Problem:
Could the lines from the start of the data through the line with "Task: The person" be set down exactly, with no pictures among them?

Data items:

BEGIN

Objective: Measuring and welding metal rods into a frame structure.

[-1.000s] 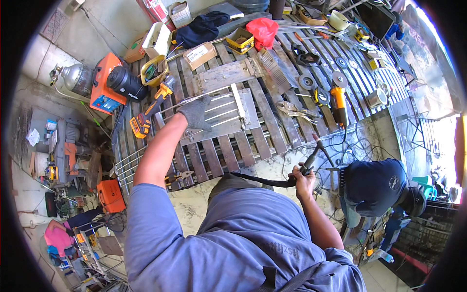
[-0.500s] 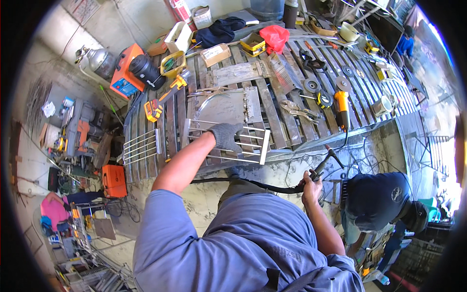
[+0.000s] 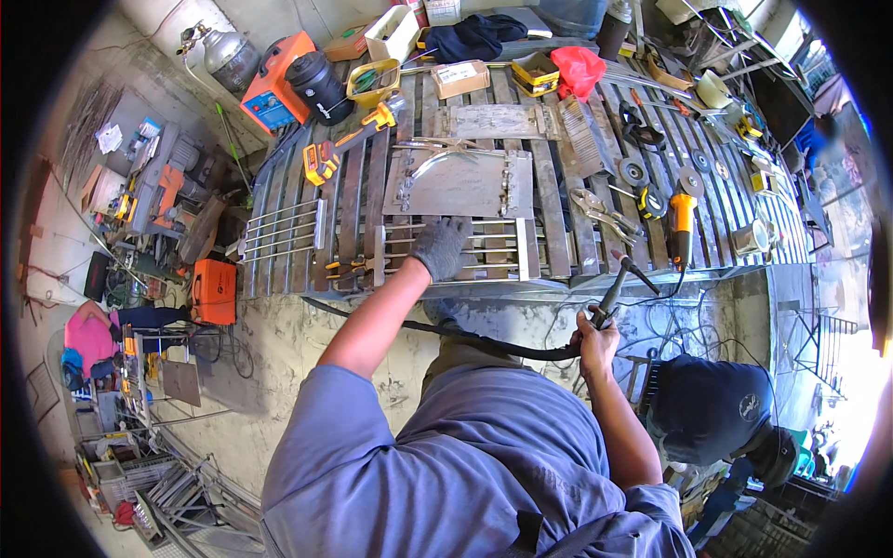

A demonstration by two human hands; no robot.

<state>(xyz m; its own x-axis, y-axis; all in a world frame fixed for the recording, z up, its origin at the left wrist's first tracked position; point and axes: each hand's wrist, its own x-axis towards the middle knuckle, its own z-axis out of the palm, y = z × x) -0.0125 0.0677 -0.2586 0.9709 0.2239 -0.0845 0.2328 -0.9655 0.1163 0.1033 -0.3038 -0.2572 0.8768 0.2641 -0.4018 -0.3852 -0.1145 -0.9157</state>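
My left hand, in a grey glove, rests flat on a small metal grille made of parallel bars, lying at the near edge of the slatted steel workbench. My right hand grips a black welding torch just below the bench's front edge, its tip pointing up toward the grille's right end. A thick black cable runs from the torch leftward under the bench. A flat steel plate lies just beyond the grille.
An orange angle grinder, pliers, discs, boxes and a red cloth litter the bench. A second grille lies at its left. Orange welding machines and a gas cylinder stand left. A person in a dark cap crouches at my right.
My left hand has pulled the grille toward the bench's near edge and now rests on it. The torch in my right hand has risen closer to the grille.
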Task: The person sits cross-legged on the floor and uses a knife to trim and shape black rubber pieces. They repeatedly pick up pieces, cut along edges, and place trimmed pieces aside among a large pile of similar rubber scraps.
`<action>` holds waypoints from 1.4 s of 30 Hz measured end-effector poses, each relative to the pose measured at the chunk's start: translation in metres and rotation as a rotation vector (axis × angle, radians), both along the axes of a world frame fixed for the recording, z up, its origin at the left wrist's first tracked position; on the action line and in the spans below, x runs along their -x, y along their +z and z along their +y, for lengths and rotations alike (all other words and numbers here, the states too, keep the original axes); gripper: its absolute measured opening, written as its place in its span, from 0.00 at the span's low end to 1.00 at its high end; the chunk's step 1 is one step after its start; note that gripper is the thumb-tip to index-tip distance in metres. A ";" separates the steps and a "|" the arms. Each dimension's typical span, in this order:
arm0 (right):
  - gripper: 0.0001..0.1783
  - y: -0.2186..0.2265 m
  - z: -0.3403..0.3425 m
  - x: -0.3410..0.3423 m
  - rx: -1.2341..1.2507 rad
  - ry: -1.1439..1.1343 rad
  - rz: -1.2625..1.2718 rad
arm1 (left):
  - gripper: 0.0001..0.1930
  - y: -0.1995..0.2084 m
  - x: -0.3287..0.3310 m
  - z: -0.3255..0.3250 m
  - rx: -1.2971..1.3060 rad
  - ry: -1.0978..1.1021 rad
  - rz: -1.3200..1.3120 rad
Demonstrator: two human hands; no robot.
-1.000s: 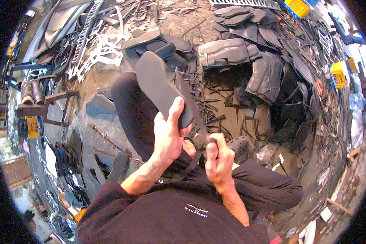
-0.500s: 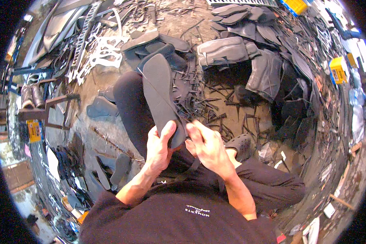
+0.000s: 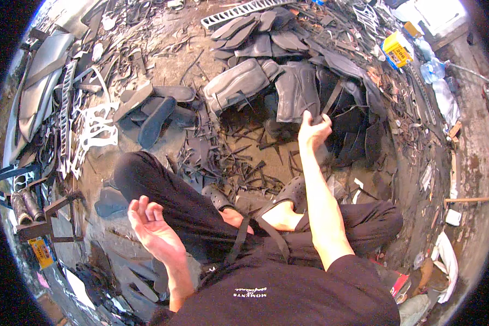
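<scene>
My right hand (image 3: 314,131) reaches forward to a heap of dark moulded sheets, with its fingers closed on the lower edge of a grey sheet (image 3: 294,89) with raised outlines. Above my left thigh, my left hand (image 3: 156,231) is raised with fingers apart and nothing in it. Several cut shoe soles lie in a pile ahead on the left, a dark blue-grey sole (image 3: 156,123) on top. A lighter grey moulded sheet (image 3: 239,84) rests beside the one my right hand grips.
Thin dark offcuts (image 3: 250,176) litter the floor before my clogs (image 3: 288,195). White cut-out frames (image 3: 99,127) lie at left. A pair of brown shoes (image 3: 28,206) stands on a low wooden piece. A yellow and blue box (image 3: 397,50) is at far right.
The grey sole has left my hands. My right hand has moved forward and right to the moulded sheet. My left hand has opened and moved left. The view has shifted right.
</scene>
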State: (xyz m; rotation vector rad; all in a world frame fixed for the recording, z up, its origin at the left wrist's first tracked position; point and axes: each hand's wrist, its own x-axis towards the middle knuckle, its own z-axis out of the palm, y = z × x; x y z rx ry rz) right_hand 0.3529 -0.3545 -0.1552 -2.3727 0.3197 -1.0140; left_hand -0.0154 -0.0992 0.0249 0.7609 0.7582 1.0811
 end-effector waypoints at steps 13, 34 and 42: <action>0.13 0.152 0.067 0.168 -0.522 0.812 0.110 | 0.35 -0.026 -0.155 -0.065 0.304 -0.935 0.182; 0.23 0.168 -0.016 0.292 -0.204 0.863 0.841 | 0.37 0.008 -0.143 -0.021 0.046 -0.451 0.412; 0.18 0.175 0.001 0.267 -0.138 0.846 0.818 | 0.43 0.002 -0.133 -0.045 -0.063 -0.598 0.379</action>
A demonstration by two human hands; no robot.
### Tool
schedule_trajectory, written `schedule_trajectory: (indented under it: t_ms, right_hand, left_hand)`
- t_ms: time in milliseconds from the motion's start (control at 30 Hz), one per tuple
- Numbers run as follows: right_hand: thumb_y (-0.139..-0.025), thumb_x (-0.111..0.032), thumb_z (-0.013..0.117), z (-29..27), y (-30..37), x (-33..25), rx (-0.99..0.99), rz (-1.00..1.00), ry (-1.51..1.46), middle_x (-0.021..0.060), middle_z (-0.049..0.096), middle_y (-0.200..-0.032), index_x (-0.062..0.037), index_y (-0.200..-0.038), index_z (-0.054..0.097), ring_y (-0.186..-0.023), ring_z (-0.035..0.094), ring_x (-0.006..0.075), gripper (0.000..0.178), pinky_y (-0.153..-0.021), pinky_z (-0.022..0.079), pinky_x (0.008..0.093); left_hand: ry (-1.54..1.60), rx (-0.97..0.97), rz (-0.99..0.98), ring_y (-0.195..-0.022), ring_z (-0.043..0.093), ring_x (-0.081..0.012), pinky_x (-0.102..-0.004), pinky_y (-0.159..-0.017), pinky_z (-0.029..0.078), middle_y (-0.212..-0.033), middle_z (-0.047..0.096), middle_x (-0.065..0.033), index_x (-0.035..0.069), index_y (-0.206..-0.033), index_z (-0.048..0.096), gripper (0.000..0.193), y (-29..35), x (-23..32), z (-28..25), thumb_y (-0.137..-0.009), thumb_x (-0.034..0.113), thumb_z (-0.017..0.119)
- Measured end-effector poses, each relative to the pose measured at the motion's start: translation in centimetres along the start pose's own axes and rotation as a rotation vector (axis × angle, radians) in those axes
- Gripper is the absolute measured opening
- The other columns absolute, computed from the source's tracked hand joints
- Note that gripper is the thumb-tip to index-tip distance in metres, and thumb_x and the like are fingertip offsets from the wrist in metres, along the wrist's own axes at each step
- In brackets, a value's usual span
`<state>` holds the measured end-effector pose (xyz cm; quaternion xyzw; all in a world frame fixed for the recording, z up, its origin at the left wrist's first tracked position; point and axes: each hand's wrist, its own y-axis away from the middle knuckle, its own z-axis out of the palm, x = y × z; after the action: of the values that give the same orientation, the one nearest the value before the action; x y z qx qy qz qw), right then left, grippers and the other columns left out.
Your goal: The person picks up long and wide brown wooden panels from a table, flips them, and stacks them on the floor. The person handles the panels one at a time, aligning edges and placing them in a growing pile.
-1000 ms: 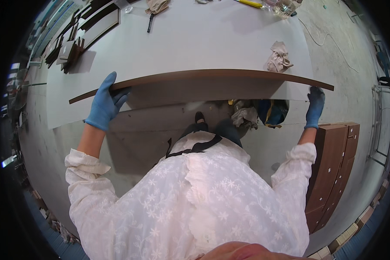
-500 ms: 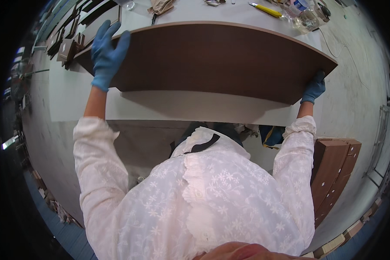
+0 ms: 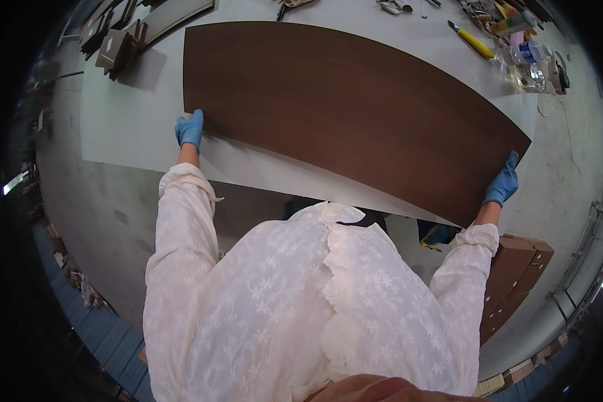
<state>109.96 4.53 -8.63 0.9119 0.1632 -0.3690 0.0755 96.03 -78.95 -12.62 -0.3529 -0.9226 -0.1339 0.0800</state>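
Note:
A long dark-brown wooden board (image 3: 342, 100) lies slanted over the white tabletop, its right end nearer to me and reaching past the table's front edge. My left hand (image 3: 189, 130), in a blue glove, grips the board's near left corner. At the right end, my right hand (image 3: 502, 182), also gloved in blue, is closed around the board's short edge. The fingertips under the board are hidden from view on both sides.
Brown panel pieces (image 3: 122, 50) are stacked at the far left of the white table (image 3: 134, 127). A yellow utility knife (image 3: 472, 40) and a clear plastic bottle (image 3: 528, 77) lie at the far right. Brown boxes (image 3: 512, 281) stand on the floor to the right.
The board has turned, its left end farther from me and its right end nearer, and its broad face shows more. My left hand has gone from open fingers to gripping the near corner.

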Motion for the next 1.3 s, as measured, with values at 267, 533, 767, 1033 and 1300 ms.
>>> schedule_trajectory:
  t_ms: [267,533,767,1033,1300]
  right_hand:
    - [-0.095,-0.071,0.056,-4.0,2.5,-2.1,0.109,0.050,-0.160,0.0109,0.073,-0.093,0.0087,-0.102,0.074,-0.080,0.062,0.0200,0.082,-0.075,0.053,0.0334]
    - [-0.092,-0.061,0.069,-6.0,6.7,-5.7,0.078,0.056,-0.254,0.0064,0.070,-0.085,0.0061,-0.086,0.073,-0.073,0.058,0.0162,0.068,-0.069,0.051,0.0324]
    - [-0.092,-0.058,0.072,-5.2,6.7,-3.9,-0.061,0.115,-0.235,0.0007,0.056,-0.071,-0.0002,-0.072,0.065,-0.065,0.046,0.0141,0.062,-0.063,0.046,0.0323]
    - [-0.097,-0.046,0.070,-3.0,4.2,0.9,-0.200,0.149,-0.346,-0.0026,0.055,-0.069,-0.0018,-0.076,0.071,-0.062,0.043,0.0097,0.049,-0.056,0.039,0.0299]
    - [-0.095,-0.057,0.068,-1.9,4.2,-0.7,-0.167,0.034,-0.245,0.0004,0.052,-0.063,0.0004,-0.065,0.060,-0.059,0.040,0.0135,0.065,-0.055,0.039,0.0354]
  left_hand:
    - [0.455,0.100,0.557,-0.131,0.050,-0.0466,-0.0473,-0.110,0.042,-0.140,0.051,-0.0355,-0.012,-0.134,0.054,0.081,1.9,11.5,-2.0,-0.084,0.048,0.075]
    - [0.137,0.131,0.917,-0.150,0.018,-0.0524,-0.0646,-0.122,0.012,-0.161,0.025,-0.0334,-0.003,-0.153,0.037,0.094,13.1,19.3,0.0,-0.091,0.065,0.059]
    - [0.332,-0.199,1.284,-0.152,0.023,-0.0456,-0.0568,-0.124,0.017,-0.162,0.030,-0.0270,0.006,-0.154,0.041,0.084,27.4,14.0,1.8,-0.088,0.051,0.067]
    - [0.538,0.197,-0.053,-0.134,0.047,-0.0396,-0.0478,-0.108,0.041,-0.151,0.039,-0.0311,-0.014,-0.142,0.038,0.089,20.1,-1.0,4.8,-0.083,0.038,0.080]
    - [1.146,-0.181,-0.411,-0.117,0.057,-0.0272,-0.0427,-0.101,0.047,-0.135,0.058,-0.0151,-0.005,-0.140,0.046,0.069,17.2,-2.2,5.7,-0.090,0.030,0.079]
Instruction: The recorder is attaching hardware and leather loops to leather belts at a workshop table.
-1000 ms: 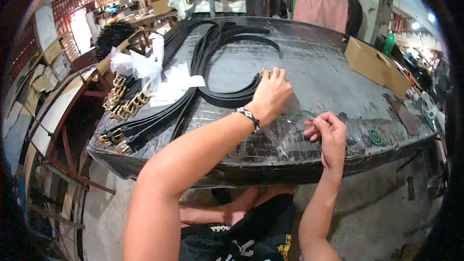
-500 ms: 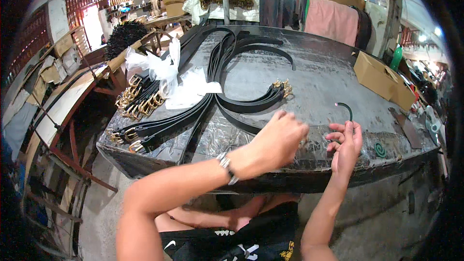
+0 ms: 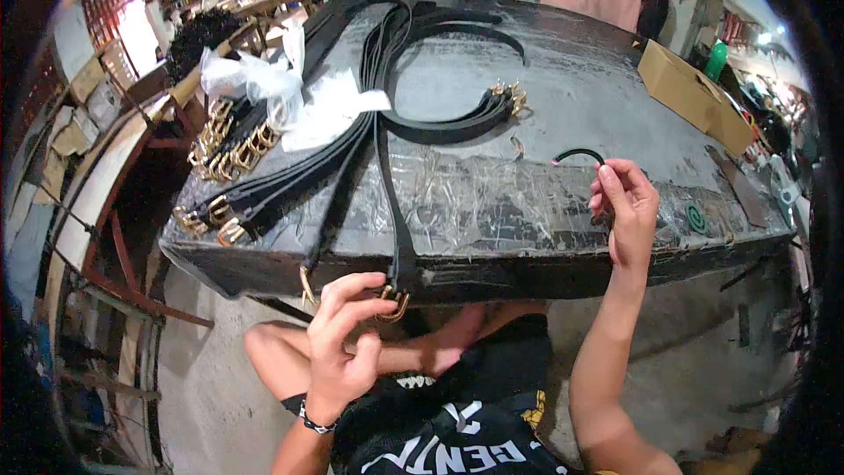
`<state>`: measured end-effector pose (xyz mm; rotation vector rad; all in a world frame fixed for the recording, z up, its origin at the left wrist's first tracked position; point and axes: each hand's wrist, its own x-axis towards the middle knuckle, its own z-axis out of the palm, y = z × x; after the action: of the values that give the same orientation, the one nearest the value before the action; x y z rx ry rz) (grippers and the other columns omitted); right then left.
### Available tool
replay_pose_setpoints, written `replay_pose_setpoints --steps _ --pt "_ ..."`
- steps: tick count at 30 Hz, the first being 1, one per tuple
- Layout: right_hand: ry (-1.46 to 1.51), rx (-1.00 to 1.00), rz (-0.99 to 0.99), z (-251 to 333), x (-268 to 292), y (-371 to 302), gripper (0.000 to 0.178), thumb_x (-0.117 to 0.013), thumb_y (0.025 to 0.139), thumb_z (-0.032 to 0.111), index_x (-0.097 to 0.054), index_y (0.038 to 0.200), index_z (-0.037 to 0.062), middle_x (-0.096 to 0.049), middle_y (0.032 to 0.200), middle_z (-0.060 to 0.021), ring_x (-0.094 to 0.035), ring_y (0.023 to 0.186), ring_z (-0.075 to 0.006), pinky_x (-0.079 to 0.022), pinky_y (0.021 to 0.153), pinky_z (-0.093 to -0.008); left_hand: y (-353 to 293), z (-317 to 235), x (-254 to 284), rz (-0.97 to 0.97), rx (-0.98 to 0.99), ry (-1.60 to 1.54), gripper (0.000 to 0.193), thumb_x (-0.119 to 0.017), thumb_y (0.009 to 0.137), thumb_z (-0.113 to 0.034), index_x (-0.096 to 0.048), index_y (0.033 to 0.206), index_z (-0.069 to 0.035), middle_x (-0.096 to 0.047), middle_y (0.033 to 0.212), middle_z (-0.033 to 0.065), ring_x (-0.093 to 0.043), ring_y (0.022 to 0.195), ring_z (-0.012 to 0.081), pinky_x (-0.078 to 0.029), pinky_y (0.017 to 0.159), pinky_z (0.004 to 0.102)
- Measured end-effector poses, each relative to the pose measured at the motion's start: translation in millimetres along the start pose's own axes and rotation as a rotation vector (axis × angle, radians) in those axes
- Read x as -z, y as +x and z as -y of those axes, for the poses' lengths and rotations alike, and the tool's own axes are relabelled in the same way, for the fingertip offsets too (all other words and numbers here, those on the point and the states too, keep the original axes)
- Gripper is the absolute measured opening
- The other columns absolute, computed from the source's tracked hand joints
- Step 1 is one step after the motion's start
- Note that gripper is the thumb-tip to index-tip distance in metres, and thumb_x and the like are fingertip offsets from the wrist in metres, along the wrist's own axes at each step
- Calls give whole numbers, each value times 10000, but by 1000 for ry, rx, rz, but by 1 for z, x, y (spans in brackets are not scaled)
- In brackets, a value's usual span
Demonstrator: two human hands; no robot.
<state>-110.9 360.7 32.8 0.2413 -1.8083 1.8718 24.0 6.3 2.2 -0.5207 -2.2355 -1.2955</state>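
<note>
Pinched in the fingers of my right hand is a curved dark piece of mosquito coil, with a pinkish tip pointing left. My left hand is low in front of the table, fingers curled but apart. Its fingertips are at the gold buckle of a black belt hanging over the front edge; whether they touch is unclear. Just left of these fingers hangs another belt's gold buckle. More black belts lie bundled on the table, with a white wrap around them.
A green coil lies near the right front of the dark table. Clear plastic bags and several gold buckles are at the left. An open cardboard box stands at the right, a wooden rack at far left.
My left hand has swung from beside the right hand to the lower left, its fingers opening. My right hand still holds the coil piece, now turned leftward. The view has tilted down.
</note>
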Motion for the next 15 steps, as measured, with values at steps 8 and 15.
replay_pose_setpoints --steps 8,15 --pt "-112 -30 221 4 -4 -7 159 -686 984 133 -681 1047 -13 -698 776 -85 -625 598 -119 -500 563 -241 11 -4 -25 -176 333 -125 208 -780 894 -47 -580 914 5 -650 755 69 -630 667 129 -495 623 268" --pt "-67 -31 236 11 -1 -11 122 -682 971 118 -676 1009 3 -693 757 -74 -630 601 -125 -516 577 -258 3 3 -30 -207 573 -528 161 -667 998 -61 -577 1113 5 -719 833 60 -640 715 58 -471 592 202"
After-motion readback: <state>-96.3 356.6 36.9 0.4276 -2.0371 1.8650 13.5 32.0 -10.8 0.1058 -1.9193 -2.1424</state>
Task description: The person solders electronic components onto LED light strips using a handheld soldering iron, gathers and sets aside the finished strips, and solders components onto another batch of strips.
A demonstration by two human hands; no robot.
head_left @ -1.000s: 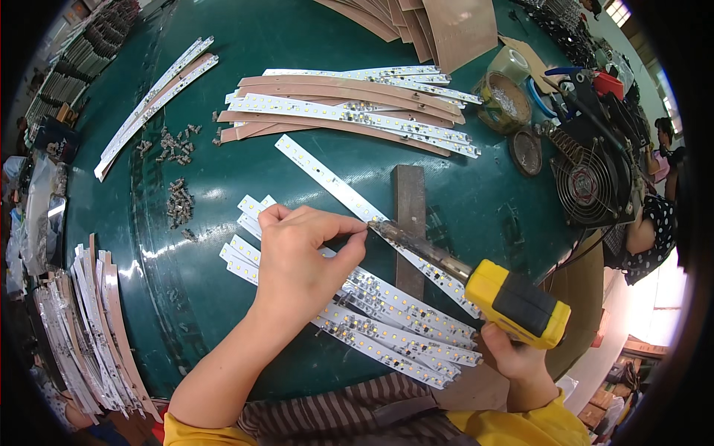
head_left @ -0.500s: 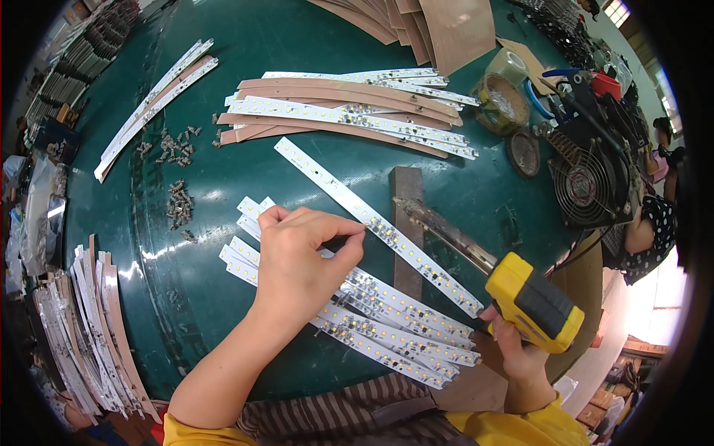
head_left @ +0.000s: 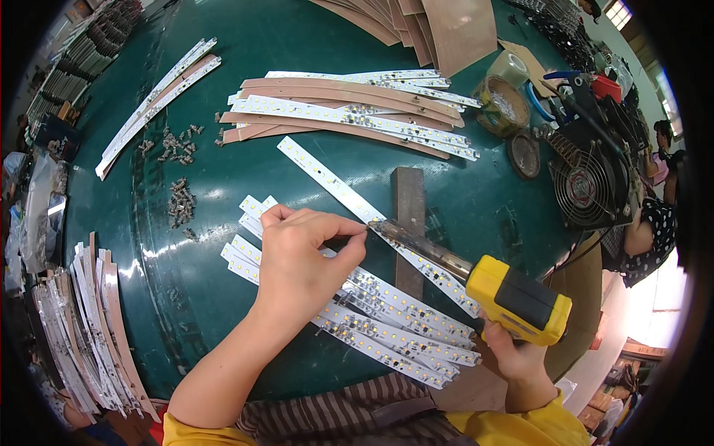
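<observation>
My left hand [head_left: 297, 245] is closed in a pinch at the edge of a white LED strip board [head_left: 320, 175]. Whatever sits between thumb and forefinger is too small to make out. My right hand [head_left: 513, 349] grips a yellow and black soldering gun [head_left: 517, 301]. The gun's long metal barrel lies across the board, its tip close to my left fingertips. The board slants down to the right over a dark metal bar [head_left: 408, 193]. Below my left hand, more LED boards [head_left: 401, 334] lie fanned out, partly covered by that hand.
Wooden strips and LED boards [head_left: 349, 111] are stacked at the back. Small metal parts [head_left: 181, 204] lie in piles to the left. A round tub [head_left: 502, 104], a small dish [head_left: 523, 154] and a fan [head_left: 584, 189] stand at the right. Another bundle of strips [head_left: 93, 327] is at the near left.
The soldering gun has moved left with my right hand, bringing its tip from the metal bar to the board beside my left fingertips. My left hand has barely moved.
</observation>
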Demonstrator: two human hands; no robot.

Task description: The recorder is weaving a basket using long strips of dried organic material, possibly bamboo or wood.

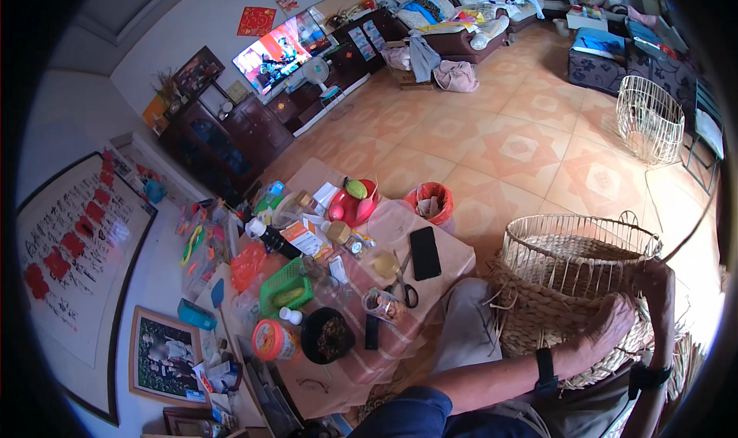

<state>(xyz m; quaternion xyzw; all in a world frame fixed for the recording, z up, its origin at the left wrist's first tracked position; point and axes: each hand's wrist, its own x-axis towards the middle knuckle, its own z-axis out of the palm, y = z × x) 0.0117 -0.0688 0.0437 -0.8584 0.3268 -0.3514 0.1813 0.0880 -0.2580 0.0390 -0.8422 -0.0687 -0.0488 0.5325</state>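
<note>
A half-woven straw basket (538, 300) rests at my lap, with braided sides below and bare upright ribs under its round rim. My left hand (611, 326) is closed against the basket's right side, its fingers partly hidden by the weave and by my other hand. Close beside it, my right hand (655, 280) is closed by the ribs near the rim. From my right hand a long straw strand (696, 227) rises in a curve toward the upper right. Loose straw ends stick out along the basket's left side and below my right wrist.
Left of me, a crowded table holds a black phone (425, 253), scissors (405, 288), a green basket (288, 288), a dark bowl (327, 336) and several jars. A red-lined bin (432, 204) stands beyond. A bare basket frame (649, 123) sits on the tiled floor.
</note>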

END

Answer section:
Objective: Measuring and welding metal rods into a frame structure.

[-1.000s] 
[-0.500s] 
[+0.000s] 

A demonstration by two human hands; no robot.

<state>(xyz m; its own x-axis, y-axis; all in a world frame fixed for the recording, z up, its origin at the left wrist's first tracked position; point and axes: each hand's wrist, its own x-axis towards the middle knuckle, its own z-axis out of the palm, y = z × x) -0.0125 0.0677 -0.2586 0.9709 0.2239 -0.0845 0.2328 -0.9655 0.1163 0.1033 -0.3038 -0.2572 0.8768 0.2641 -0.4018 -0.3852 -0.1145 -0.9157</state>
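My left hand, in a grey glove, rests flat on a small metal grille made of parallel bars, lying at the near edge of the slatted steel workbench. My right hand grips a black welding torch just below the bench's front edge, its tip pointing up toward the grille's right end. A thick black cable runs from the torch leftward under the bench. A flat steel plate lies just beyond the grille.
An orange angle grinder, pliers, discs, boxes and a red cloth litter the bench. A second grille lies at its left. Orange welding machines and a gas cylinder stand left. A person in a dark cap crouches at my right.
My left hand has pulled the grille toward the bench's near edge and now rests on it. The torch in my right hand has risen closer to the grille.
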Task: The person sits cross-legged on the floor and uses a knife to trim and shape black rubber pieces. They repeatedly pick up pieces, cut along edges, and place trimmed pieces aside among a large pile of similar rubber scraps.

No more output will be given for this exercise.